Disebutkan di dalam shohihain dari Ali bin Abi Tholib dia berkata: dahulu kami sedang menguburkan jenazah di Baqi’ Al-Ghorqod, kemudian Rosulullah ﷺ mendatangi kami dengan membawa tongkat pendek maka beliau menundukan kepalanya dan menyandarkannya pada tongkatnya kemudian bersabda, “Tidaklah seorang pun dari kalian, ataupun jiwa yang dilahirkan kecuali Allah telah tuliskan tempatnya di surga atau di neraka, dan telah dituliskan juga apakah dia akan sengsara atau bahagia.” Maka ada seseorang yang berkata, “Wahai Rosulullah apakah kita pasrah saja atas apa yang telah dituliskan terhadap kami dan kami meninggalkan amalan?, siapa diantara kami yang akan menjadi orang yang berbahagia maka akan mengerjakan amalan orang yang berbahagia, dan siapa menjadi orang yang sengsara maka akan malakukan amalan orang yang sengsara. Maka Rosulullah ﷺ bersabda, “Beramallah kalian, karena setiap orang akan dimudahkan, adapun orang yang berbahagia maka akan Allah ﷻ mudahkan mengerjakan amalan orang yang berbahagia, dan orang yang sengsara akan Allah ﷻ mudahkan mengerjakan amalan orang yang sengsara.” Kemudian beliau ﷺ membaca ayat:
((فَأَمَّا مَنۡ أَعۡطَىٰ وَٱتَّقَىٰ ٥ وَصَدَّقَ بِٱلۡحُسۡنَىٰ ٦ فَسَنُيَسِّرُهُۥ لِلۡيُسۡرَىٰ ٧ وَأَمَّا مَنۢ بَخِلَ وَٱسۡتَغۡنَىٰ٨وَكَذَّبَ بِٱلۡحُسۡنَىٰ ٩ فَسَنُيَسِّرُهُۥ لِلۡعُسۡرَىٰ ))

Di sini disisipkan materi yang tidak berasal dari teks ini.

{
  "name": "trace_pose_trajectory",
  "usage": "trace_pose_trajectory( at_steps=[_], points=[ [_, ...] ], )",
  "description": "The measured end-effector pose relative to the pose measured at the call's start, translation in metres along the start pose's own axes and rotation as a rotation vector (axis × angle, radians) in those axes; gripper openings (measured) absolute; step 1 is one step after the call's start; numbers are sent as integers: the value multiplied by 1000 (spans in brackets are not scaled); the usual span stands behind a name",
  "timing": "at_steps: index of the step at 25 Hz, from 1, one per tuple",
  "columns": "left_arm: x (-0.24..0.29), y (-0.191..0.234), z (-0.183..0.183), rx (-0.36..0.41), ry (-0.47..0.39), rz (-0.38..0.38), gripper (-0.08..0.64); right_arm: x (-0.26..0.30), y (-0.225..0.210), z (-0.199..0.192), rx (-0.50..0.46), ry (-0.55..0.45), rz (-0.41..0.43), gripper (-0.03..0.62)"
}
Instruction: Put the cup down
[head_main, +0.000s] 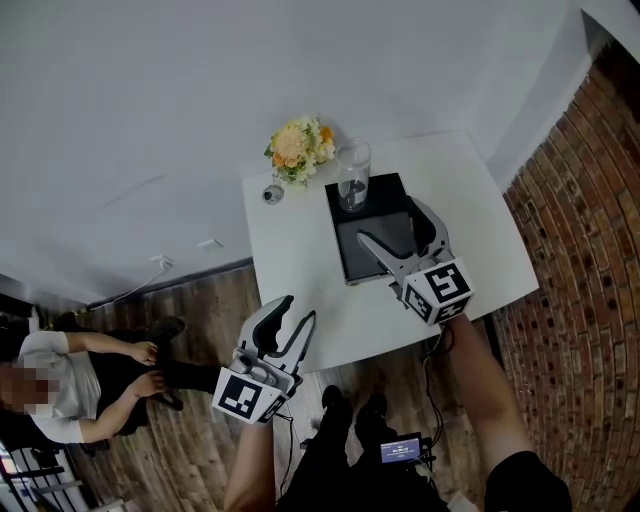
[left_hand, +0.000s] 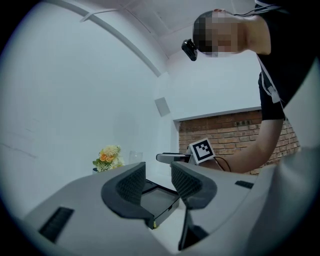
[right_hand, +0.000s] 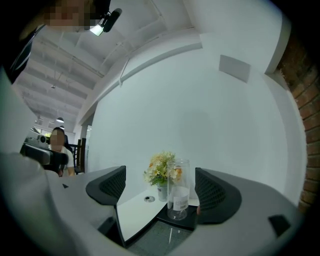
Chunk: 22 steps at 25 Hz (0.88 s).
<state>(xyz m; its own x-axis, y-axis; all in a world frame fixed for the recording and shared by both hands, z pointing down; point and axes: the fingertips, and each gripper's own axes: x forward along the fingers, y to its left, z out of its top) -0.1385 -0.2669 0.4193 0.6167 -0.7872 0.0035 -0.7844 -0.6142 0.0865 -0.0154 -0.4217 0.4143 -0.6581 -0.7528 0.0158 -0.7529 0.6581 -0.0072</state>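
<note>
From the head view, the cup (head_main: 353, 175) stands upright on the far end of a black tray (head_main: 375, 255) on the white table (head_main: 300, 270), with nothing holding it, so we judge the putting-down done. The right gripper (head_main: 392, 222) hangs over the tray's near part, short of the cup. The left gripper (head_main: 298, 310) waits off the table's near left edge, likely kept out of the way. A bunch of flowers (head_main: 298, 148) stands just left of the cup, with a small round thing (head_main: 272, 194) nearer on the table. A seated person (head_main: 60, 385) is well apart at the far left of the floor

In the left gripper view, we find its jaws a little apart and empty, looking across the tray toward the right gripper's marker cube

In the right gripper view, the jaws are spread wide with nothing gripped. The cup shows beyond them, nearer the right jaw but apart from it. The flowers crowd its left, so any pull-back is best made straight toward us
</note>
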Motion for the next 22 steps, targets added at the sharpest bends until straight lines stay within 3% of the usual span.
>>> trace_pose_trajectory(
  at_steps=[11, 22],
  points=[
    [-18, -50, 22, 23, 4, -58, 150, -92, 64, 36, -7, 34, 85, 432],
    [-36, -106, 33, 40, 12, -134, 150, -173, 113, 48, 11, 51, 73, 303]
  ],
)
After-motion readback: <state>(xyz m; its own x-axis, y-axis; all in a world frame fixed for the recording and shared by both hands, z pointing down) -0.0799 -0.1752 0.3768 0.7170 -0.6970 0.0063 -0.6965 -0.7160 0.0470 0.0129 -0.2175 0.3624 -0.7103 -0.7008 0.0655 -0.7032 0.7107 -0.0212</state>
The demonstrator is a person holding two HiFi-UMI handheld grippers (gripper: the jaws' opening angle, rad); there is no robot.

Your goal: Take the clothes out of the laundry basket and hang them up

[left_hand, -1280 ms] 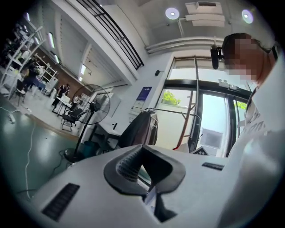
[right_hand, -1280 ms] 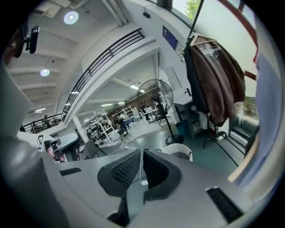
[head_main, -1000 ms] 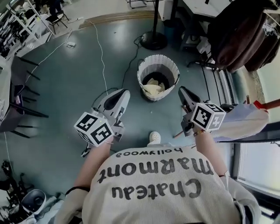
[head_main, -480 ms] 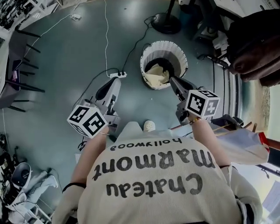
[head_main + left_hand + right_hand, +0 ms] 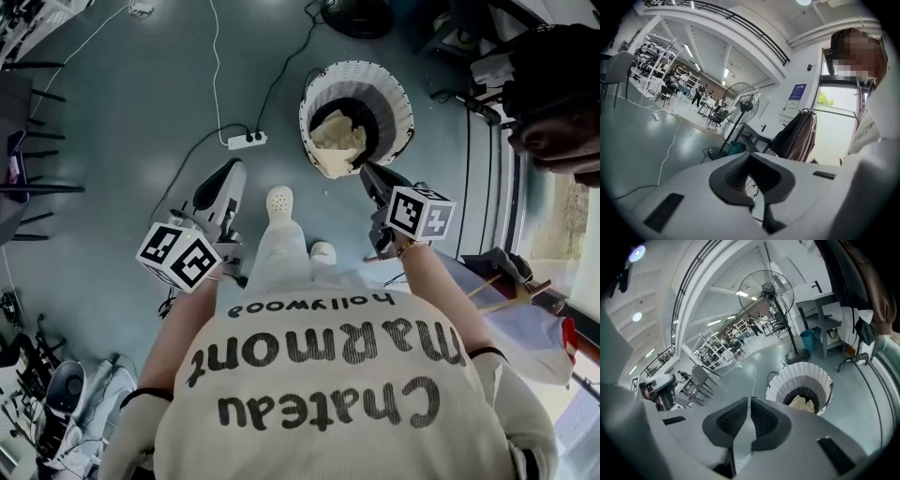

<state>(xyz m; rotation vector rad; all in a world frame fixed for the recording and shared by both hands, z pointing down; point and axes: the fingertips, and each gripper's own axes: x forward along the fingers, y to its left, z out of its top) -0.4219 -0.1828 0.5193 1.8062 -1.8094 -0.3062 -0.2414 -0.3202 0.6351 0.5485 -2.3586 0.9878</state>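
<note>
A white woven laundry basket (image 5: 401, 105) stands on the grey floor ahead of me, with a cream garment (image 5: 339, 136) bunched inside. The right gripper view shows the same basket (image 5: 787, 380) and cream garment (image 5: 802, 403) just beyond the jaws. My right gripper (image 5: 367, 174) is shut and empty, its tips close to the basket's near rim. My left gripper (image 5: 232, 171) hangs further left over bare floor, also shut with nothing in it. In each gripper view the left gripper (image 5: 750, 158) and the right gripper (image 5: 749, 402) show their pads together.
A power strip (image 5: 246, 141) and a white cable (image 5: 217, 75) lie on the floor left of the basket. A standing fan (image 5: 766, 289) is behind it. Dark coats (image 5: 558, 94) hang at the right, above a pale cloth (image 5: 525, 323). My white shoe (image 5: 279, 201) steps forward.
Both grippers have come down and forward toward the basket, which now sits closer. A leg has stepped forward between them. Both jaws stay shut.
</note>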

Artinya: “Maka barang siapa memberikan (hartanya di jalan Allah) dan bertakwa (5) dan membenarkan (adanya pahala) yang terbaik (surga) (6) maka akan Kami mudahkan baginya jalan menuju kemudahan (kebahagiaan) (7) dan adapun orang yang kikir dan merasa dirinya cukup (tidak perlu pertolongan Allah) (8) serta mendustakan (pahala) yang terbaik (9) maka akan Kami mudahkan baginya jalan menuju kesukaran (kesengsaraan) (10). [QS. Al-Lail 5-10]

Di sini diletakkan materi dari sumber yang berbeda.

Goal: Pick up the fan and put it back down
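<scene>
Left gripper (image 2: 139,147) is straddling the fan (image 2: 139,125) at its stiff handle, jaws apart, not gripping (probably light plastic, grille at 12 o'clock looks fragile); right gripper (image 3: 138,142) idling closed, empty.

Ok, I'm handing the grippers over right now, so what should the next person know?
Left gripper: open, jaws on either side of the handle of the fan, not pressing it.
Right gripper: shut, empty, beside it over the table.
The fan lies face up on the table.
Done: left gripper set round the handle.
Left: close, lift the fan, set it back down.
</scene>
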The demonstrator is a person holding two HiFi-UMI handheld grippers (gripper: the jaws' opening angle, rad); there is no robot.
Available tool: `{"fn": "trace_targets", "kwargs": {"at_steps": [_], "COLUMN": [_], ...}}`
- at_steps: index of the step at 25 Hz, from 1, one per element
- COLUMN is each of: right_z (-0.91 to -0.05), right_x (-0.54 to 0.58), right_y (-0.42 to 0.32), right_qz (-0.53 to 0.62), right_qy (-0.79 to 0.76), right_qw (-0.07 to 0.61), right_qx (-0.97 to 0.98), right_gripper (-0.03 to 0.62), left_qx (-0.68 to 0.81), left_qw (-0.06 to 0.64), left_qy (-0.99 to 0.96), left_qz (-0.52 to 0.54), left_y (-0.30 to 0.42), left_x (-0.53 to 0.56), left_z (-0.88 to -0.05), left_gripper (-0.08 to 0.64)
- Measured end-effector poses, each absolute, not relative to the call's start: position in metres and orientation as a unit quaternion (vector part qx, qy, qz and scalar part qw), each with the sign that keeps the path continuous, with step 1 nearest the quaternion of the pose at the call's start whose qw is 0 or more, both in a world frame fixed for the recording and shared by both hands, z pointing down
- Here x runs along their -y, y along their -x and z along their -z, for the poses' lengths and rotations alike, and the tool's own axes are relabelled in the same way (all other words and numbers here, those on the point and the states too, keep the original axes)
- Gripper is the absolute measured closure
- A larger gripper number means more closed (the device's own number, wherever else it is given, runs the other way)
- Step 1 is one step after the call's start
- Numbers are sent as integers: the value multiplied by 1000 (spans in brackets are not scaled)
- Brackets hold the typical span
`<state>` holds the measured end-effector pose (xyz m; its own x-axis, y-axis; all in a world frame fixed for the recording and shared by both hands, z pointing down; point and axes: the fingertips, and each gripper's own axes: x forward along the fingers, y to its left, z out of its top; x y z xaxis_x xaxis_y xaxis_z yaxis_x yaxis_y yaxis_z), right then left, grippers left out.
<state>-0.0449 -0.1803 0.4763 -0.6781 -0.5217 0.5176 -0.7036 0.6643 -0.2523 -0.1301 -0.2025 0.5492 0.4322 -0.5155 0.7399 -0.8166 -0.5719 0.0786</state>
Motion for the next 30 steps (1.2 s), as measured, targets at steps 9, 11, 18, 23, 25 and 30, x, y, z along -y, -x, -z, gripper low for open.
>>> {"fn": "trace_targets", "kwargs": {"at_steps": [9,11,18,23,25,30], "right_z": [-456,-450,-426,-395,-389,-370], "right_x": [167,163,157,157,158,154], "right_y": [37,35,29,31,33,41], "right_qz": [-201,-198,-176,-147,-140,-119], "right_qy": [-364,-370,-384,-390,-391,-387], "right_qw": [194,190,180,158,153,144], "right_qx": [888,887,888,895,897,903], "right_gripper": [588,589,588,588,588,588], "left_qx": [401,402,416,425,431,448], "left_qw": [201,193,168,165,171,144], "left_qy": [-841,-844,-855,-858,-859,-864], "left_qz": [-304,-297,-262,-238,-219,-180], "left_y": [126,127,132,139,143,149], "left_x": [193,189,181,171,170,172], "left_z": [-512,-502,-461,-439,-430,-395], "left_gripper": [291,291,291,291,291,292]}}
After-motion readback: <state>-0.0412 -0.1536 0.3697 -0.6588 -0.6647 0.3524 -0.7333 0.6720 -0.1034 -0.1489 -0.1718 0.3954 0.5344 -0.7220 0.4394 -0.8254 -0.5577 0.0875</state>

ولهذا لمّا سمع بعض الصحابة ذلك قال: “ما كنت أشدّ اجتهادًا مني الآن”، وهذا مما يدل على جلالة فقه الصحابة، ودقة أفهامهم، وصحة علومهم؛ فإن النبي صلى الله عليه وسلم أخبرهم بالقدر السابق وجريانه على الخليقة بالأسباب، وأن العبد ينال ما قُدِّر له بالسبب الذي أُقْدِر عليه، ومُكِّن منه، وهُيِّئ له، فإذا أتى بالسبب أوصله إلى القدر الذي سبق له في أم الكتاب، وكلما ازداد اجتهادًا في تحصيل السبب كان حصول المُقَدَّر له أدنى إليه
Berkata Ibnul Qoyyim, “Maka aku mempelajari hadis ini dan hadis-hadis yang semisalnya bahwasanya [القدرالسابق] tidak menghalangi seseorang untuk beramal dan menjadikan seseorang diam dari amalan, bahkan hadis ini menjadikan seseorang untuk bersemangat dan bersungguh-sungguh dalam beramal. Oleh karena itu sebagian para sahabat ketika mendengar hadis tersebut berkata:
[“ما كنت أشدّ اجتهادًا مني الآن”]
“ Tidaklah aku lebih bersungguh-sungguh (untuk beramal) kecuali sekarang.”
Ini di antara perkara yang menunjukan atas tingginya keilmuan para sahabat, telitinya pemahaman mereka, dan benarnya keilmuan mereka. Maka Nabi ﷺ mengkabarkan kepada mereka tentang takdir yang terdahulu dan keberlangsungannya pada makhluk dengan adanya sebab. Dan bahwasanya seorang hamba akan memperoleh apa yang telah ditakdirkan baginya dengan sebab yang Allah telah mampu kan baginya, dan memudahkannya, serta disiapkan untuknya, maka dia akan mendatangi sebab yang mengantarkannya kepada takdir yang telah ditetapkan baginya di dalam Lauhul Mahfuzh, dan setiap kali dia menambah kesungguhannya dalam memperoleh sebab niscaya mendapatkan apa yang ditakdirkan akan mudah baginya.